# Given data:

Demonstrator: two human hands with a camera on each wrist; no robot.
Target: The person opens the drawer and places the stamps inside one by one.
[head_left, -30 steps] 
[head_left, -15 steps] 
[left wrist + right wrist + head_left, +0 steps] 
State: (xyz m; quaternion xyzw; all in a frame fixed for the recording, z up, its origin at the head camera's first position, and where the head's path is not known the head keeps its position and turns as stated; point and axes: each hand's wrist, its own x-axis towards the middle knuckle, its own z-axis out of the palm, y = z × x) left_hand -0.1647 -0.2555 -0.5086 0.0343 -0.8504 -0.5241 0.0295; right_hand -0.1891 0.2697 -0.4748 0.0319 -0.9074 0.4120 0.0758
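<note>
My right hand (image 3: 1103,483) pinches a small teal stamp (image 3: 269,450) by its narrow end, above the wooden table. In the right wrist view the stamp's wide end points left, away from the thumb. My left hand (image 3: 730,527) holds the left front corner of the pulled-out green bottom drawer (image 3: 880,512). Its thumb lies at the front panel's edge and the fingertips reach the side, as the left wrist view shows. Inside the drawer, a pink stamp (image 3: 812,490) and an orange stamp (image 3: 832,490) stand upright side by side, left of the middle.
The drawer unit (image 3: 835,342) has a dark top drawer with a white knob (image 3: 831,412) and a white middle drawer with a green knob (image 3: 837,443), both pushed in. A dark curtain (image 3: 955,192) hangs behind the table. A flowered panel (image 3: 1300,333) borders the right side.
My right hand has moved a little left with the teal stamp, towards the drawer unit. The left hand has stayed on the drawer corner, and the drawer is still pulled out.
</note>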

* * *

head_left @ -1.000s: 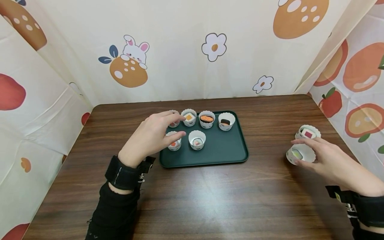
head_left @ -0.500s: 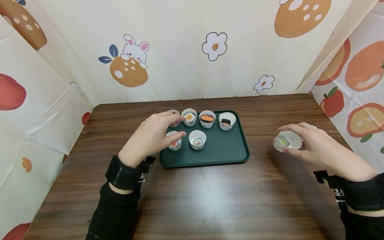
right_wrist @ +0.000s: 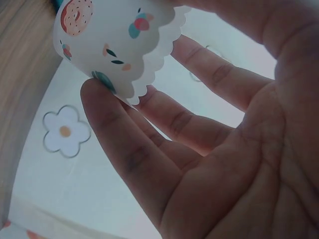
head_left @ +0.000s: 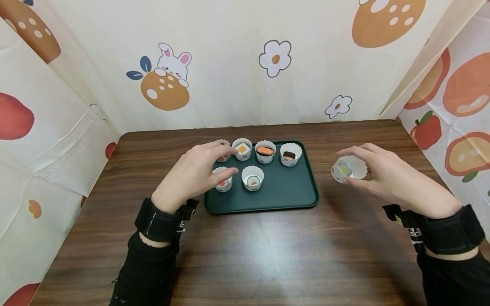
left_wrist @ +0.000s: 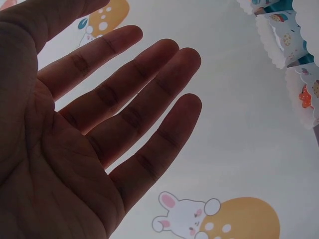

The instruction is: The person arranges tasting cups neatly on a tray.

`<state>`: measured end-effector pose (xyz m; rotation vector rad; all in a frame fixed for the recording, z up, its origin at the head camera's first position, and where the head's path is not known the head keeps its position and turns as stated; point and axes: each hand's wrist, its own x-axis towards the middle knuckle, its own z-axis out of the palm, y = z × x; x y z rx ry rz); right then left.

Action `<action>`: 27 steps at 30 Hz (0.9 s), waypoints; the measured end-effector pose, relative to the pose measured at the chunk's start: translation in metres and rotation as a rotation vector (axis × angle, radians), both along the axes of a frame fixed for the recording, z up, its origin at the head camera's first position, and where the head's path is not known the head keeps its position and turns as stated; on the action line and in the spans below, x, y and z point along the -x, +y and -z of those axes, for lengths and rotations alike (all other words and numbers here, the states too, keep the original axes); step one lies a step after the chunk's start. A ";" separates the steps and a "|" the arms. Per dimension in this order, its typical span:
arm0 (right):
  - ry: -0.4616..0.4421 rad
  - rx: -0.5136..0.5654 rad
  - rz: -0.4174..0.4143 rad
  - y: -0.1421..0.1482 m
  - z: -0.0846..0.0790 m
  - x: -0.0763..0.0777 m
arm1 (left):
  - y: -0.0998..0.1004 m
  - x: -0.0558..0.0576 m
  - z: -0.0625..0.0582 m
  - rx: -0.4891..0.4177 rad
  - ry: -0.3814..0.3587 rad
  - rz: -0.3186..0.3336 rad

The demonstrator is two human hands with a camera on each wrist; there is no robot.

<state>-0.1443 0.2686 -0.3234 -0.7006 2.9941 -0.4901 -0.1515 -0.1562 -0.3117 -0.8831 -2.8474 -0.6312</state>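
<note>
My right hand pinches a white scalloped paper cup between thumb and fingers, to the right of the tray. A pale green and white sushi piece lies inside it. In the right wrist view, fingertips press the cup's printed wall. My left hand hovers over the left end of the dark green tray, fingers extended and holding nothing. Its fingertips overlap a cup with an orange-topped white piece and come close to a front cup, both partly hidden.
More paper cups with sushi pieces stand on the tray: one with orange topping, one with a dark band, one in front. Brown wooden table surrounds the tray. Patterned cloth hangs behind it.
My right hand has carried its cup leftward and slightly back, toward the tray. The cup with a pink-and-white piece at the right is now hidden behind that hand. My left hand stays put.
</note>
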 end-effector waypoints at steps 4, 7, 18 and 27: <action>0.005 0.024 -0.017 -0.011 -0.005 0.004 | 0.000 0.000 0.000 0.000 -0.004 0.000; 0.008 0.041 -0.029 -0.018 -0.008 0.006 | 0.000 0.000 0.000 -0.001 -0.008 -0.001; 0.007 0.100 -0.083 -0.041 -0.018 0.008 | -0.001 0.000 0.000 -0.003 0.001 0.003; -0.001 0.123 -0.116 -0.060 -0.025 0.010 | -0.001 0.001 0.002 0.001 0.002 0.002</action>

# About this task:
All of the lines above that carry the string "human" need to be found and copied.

# Completed task:
Demonstrator: two human hands with a camera on each wrist; no robot.
The demonstrator is two human hands with a camera on each wrist; there is no robot.

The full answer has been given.